RESULTS: A personal history of hypertension and apoplexy had a contingency coefficient with CVD risk of more than 0.3. A higher risk of CVD was also found to be associated with biochemical markers of cholesterol, low-density lipoprotein cholesterol, and blood sugar. Logistic regression analysis revealed 12 indicators to be influencing factors of CVD, including age, systolic blood pressure (SBP), diastolic blood pressure (DBP), and the number of people aged >90 in the family. Hypertension, SBP, BMI, cholesterol, and blood glucose were associated with five or more other indicators.
CONCLUSIONS: The prevalence of CVD risk factors in Tianjin residents is relatively high. Family disease history and individual physical fitness indicators need to be taken into account during CVD screening and intervention, to reduce the risk of CVD. 2020 Annals of Translational Medicine. All rights reserved.

Introduction

Cardiovascular disease (CVD), sometimes called the “silent disease”, is an ischemic or hemorrhagic disorder of the heart and systemic tissues (1). CVD is caused by bloody lesions and, with no obvious clinical symptoms, is characterized by the secretive, progressive, and systemic manner in which it inflicts damage on the body. CVD is one of the most serious threats to human health worldwide today, especially for middle-aged and older people over the age of 50 (2-5), and its morbidity and mortality have surpassed those of cancer. By 2030, nearly 23.6 million people will die of CVD every year, with only heart disease and stroke causing more fatalities (5).

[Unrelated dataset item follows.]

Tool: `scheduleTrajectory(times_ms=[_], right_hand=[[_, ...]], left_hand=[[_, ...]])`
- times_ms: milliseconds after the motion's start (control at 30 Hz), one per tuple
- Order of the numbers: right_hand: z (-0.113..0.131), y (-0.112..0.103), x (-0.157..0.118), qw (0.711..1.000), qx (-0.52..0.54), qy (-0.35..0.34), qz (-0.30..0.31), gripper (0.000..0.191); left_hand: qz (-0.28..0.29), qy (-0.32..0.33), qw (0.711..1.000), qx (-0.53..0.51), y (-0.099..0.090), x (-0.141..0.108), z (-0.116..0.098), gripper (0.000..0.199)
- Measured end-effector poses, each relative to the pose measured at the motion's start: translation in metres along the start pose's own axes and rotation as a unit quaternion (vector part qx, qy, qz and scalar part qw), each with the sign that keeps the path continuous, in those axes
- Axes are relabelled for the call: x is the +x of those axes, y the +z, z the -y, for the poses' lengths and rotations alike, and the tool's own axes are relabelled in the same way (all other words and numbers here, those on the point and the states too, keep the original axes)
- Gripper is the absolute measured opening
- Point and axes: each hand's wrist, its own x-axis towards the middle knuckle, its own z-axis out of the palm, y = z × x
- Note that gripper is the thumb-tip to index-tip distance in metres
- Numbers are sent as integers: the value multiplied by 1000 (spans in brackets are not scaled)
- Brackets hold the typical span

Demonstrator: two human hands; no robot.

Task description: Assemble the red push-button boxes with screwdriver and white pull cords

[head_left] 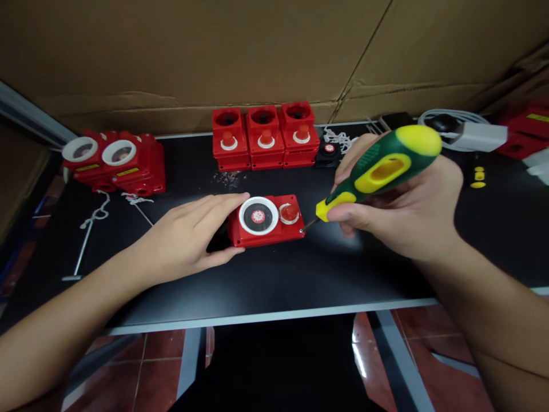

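Flat on the black table lies a red box (286, 230) with a white-ringed round black disc (258, 216) and a red knob (289, 213) on its face. My left hand (193, 232) grips its left end between thumb and fingers. A green and yellow screwdriver (380, 171) is held in my right hand (412, 200), tilted down to the left. Its tip meets a small screw (302, 230) at the box's near right corner. How deep the screw sits is too small to tell.
Three red boxes (266, 137) stand along the cardboard wall (193, 51). White-ringed red boxes (141, 171) sit at the left, near a metal T-handle rod (83, 254). To the right are a white adapter (480, 136) with cable and small yellow pieces (478, 177).
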Motion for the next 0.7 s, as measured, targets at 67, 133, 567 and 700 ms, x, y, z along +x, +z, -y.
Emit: scheduleTrajectory(times_ms=[67, 133, 567, 700], right_hand=[[1, 2, -2, 1000, -9, -3, -18, 42], [2, 4, -4, 1000, -1, -13, -25, 41], [10, 2, 4, 994, -7, -85, 73, 20], [6, -2, 1, 993, 1, -81, 91, 28]], left_hand=[[6, -2, 1000, -2, 0, 1, -1, 66], [8, -2, 1000, -7, 0, 1, -2, 66], [4, 5, 1000, -20, -2, 1, -1, 69], [3, 6, 1000, -8, -2, 1, 0, 69]])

In China, there are currently 290 million patients with CVD, but with the influence of population increase and aging, the number of patients with CVD is expected to increase by more than 50% by 2030 (6). In recent years, CVD has accounted for 40% of deaths in China, with about 2.6 million people dying from CVD each year (7). This has seen CVD claim its place as the top cause of death and top threat to health in China. Furthermore, the average age of onset of CVD shows a downward trend (8), with more people developing the disease at a younger age. The high incidence of CVD and its impact on quality of life have brought a heavy economic and psychological burden to society, families, and the individuals who suffer with the disease (9).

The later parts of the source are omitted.